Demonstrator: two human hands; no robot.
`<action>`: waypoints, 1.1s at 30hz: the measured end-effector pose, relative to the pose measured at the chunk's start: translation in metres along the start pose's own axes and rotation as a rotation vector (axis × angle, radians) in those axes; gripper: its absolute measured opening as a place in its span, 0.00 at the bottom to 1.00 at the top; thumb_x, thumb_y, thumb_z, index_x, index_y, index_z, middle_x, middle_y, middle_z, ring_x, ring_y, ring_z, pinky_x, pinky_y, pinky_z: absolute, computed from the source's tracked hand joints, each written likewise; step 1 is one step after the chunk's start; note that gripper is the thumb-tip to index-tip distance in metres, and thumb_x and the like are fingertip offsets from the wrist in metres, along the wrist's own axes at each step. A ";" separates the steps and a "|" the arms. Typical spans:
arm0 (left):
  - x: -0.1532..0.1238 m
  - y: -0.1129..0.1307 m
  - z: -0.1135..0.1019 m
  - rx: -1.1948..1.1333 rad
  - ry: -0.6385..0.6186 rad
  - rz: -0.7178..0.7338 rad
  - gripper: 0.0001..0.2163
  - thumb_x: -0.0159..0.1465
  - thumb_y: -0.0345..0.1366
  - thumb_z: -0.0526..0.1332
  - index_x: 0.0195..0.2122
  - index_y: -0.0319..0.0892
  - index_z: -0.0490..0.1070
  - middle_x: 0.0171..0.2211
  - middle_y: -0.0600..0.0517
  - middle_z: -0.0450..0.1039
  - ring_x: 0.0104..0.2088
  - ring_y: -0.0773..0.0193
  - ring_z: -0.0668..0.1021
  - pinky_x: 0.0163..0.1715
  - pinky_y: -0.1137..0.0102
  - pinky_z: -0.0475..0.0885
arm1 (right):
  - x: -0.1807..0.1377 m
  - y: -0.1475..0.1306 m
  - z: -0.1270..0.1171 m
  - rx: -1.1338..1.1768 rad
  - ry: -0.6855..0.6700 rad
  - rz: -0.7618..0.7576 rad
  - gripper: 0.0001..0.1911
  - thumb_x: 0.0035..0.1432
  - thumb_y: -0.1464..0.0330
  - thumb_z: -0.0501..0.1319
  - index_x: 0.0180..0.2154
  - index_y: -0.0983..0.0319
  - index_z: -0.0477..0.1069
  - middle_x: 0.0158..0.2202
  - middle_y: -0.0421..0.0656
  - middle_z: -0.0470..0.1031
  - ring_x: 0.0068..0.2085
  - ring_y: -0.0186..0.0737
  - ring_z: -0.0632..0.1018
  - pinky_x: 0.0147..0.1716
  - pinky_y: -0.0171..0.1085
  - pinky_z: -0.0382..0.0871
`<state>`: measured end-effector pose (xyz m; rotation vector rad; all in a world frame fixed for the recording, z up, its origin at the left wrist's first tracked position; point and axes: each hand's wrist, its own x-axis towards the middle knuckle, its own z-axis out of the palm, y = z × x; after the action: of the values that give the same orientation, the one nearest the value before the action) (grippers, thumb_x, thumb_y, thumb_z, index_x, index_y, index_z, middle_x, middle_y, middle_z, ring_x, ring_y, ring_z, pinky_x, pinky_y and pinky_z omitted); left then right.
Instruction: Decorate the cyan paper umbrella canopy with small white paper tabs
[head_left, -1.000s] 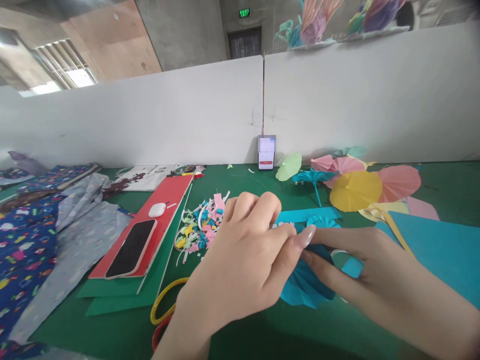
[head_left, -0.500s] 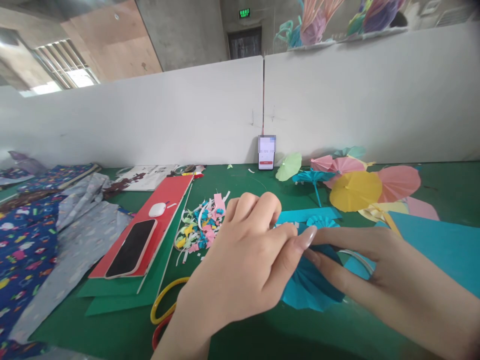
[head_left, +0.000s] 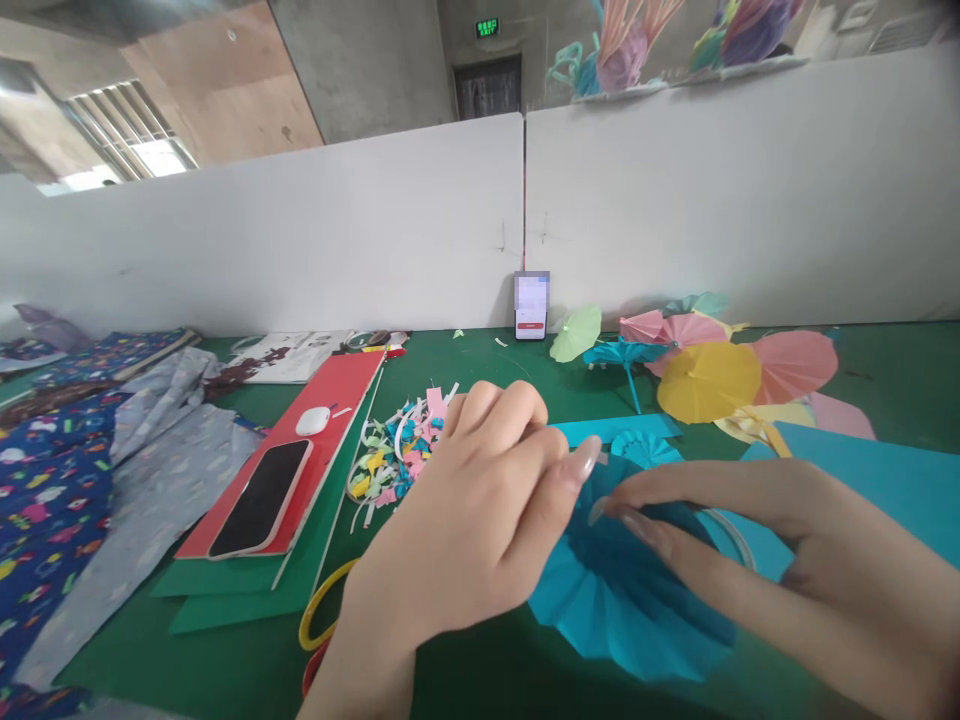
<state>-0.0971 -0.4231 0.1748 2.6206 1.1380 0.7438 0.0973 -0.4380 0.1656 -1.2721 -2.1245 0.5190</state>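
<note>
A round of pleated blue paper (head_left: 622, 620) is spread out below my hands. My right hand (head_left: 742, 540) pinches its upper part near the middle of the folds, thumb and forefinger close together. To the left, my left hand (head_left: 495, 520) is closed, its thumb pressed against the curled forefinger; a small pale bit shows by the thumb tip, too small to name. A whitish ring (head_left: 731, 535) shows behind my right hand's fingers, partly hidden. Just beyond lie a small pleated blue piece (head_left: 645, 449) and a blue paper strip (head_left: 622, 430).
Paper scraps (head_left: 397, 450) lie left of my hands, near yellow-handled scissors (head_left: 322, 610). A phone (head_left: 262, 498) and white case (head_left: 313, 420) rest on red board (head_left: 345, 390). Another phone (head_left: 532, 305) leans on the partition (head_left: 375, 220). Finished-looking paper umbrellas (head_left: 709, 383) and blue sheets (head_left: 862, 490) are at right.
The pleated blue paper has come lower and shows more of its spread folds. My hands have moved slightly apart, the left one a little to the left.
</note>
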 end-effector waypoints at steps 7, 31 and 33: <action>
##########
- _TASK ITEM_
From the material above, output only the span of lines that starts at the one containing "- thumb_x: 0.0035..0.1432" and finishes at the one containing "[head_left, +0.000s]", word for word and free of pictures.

- _TASK ANSWER_
  - thumb_x: 0.0035..0.1432
  - thumb_y: -0.1464..0.0330
  - thumb_z: -0.0501..0.1319
  - index_x: 0.0180..0.2154
  - index_y: -0.0983..0.0319
  - index_z: -0.0477..0.1069
  - middle_x: 0.0158..0.2202
  - middle_y: -0.0421..0.0656
  - middle_z: -0.0470..0.1031
  - ring_x: 0.0068..0.2085
  - ring_y: -0.0186..0.0737
  - ring_z: -0.0632..0.1018
  - pinky_x: 0.0147..0.1716
  - pinky_y: -0.0171..0.1085
  - pinky_z: -0.0382..0.0871
`<state>`: measured end-effector pose (xyz m; rotation vector rad; all in a world frame fixed for the recording, z up, its origin at the left wrist's first tracked position; point and axes: each hand's wrist, its own x-axis towards the middle knuckle, its own z-axis out of the palm, y = z × x; after the action: of the values that give the same orientation, the one nearest the value before the action) (grippers, thumb_x, thumb_y, thumb_z, index_x, index_y, index_z, middle_x, middle_y, middle_z, ring_x, ring_y, ring_z, pinky_x, pinky_y and pinky_z omitted); left then right.
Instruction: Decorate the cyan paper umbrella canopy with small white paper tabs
[head_left, -1.000s] 
[head_left, -0.500s] 
[head_left, +0.000s] 

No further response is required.